Am I in love with someone else or will it pass?

7 replies

Horribleperson11 · 23/03/2018 21:47

Basically DP and I have been together a couple of years. This time last year we split for a short while and I went to stay at my mums as we were going through a difficult time. After about a month we got back together and I came back to our house and everything was fine.
This is the bad part now. I have feelings for somebody else who was introduced to me through DP. Have only met them a few times but after the recent meeting cannot get them out of my head. Feel like i can’t see them again because it’s hurting me and I feel fucking awful for my DP as I am feeling like this.
Will this feeling pass? Am I just doing a normal thing by having feelings for someone else? Or is it worse? I am half fantasising a life with them but they live overseas and nothing has happened at all and I don’t think it ever would.
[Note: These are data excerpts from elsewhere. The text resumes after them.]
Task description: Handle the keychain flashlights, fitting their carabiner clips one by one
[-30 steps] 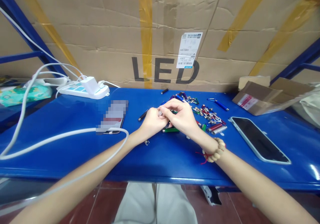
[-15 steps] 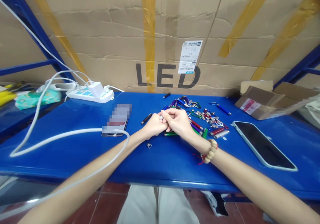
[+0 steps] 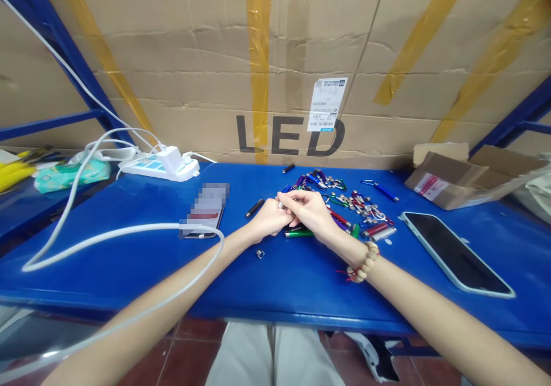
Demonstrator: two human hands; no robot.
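Two bare hands meet just beyond the left end of the green tube (image 3: pixel 299 233). There the right hand (image 3: pixel 309 211) has its thumb and forefinger closed on a small silver piece (image 3: pixel 280 205), against the curled left hand (image 3: pixel 269 219); whether the left grips anything cannot be told. A metal clip (image 3: pixel 260 254) lies nearer the person, left of the green tube. Farther back to its left is a black tube (image 3: pixel 255 208); loose parts (image 3: pixel 353 203) spread beyond it rightward.
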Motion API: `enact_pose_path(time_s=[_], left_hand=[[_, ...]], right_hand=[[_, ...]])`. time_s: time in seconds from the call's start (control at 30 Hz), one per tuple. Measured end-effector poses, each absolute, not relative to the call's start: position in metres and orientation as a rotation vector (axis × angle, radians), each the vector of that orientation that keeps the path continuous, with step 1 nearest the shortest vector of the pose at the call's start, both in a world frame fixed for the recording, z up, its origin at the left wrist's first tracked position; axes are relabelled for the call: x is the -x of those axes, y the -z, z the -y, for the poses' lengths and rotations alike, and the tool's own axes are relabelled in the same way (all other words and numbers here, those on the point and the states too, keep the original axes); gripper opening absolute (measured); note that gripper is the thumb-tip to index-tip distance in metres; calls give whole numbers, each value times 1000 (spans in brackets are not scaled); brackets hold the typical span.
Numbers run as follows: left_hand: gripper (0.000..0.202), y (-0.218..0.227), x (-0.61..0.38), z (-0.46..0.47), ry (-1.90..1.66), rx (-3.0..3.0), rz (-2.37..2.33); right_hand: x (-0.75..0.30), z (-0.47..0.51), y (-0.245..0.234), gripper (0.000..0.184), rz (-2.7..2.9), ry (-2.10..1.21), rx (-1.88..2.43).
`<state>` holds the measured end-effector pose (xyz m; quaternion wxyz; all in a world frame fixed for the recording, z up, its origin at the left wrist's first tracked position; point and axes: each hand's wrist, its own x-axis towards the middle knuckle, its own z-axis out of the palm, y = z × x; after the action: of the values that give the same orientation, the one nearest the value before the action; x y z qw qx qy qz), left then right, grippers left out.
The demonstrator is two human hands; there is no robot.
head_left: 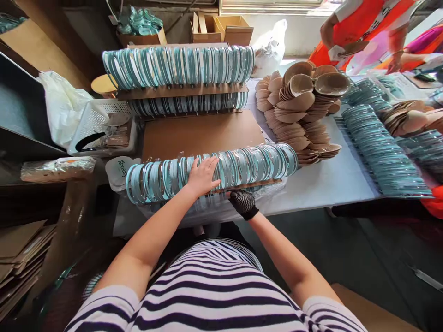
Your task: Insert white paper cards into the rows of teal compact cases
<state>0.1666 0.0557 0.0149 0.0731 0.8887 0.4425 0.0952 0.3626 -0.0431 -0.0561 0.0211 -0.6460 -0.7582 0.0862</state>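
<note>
Across the near part of the table runs a long row of teal, hoop-shaped pieces in clear wrap [249,163], standing on edge side by side. My left hand [204,174], bare, lies on top of the row's middle with its fingers stretched out. Under the row, the edge of a brown cardboard sheet [273,183] shows, with more hoops partly visible below it. My right hand [243,203], in a black mesh glove, is at that edge with its fingers curled around the sheet; the fingertips are hidden.
Behind lie a bare cardboard sheet [200,131] and two stacked hoop rows [180,69]. Brown oval pieces [294,103] are piled at right, near more teal stacks [384,152]. A white basket [98,115] stands left. A person in an orange vest [363,23] works at the back right.
</note>
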Motion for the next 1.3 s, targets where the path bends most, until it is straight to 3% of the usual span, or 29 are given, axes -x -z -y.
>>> enact_pose_path(time_s=[0.17,0.3,0.5,0.77,1.1,1.2,1.3], left_hand=[[74,-24,-200,-53,-372,-2635,-1374],[69,-19,-234,-53,-288,-2590,-1412],[66,-15,-240,-54,-244,-2526,-1480],[66,-25,-241,-55,-210,-2472,-1510],[65,-23,-236,-52,-224,-2511,-1492],[69,-23,-244,-49,-273,-2537,-1503],[77,-22,-267,-49,-358,-2627,-1429]], right_hand=[[-409,-25,-32,33,2182,-82,2004],[-410,-111,-70,33,2576,-280,2099],[-400,-169,-62,41,3003,-653,1794],[-418,-104,-70,27,2893,-493,1619],[-429,32,35,40,2780,-511,1866],[-443,23,14,37,2678,-475,1866],[-466,-18,-33,41,2425,-232,2007]])
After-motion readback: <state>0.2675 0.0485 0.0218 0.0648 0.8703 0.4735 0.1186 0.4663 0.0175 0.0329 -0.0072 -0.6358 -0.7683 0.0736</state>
I want to be fully in love with my partner. He has been working long hours and we’ve had financial strain and other things have gone on that’s made us distant and I feel that I am compensating for the lack of “love” between us at the minute by developing feelings for the first person I meet and get along with. I know full well it would never happen but the thought of not seeing them again and also the thought of not being with my partner is seriously distressing me. I’m thinking about it constantly I feel sick I feel like a horrible selfish person (I know I am) and I’m beginning to wonder whether this has happened because me and DP arent meant to be. I have totally gone off the idea of children and marriage and feel like I shouldn’t be with him but he adores me and it hurts me to think of what we used to be like and we aren’t like that any more.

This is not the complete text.